Se ha pasado la tarde rematando a conciencia las varas metálicas que hoy forman el esqueleto de su nueva cometa. Las ha envuelto con telas de mil colores que entremezcladas entre sí no dejan ver lo roídas que están.
Pese a la artrosis, sus manos huesudas han trenzado los hilos que unen los mil y un pedazos de tela y se han movido con eterna parsimonia con el único consuelo de que el cariño con que lo ha hecho es el mejor de los combustibles.
Tras el último nudo, ha recogido la borla que pone el broche final a su cometa y se ha echado a la calle sin dejar de mirar entre las nubes el azul del cielo.
En una mano lleva el armatoste de mil colores y en la otra, la silla de camping de color verde que hace unos años compró con intención de disfrutar más de la naturaleza.
Ni diez minutos tarda desde su casa hasta el montículo más alto del parque. Y allí, rodeado de niños y curiosos que detienen su paseo para ver volar la cometa a este viejo, vuelve a mirar al cielo convencido de que la verá, de que recibirá la señal de que ella también lo está viendo desde allí arriba, de que reconocerá que los mil y un retazos de tela que pacientemente él ha compuesto, son suyos, son parte de su ajuar, de sus manteles, de su ropa y hasta de sus delantales con los que cocinaba comidas horrendas.

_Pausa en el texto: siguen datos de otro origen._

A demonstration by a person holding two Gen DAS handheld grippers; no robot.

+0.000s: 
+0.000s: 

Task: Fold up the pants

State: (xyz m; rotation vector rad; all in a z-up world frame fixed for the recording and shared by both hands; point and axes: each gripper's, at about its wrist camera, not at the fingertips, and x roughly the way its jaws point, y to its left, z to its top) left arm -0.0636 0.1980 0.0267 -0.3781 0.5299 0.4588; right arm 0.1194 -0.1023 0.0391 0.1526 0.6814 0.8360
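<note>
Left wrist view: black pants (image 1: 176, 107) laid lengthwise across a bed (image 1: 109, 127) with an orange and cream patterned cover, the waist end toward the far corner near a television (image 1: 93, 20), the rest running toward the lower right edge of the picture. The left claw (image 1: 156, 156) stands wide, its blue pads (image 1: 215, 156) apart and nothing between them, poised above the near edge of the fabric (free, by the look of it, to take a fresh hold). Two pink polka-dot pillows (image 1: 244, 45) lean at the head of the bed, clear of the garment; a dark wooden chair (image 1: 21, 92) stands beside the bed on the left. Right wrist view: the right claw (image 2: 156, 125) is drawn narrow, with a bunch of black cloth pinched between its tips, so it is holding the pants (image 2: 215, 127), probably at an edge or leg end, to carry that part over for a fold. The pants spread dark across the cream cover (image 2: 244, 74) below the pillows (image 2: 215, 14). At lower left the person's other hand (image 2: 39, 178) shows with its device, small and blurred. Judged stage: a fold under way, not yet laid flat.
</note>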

Él vuela la cometa con una sonrisa, porque con el viento parece que ella la atrae hacia sí, con fuerza.
Tardó más de dos meses en fabricarla. Pero el tiempo ha merecido la pena, porque esta vez parece que ella sí ha reconocido la tela, las varas y hasta los brillos de las lentejuelas doradas que le quitó a uno de sus pañuelos. El viejo está convencido: "Esta vez sí, esta vez me ve".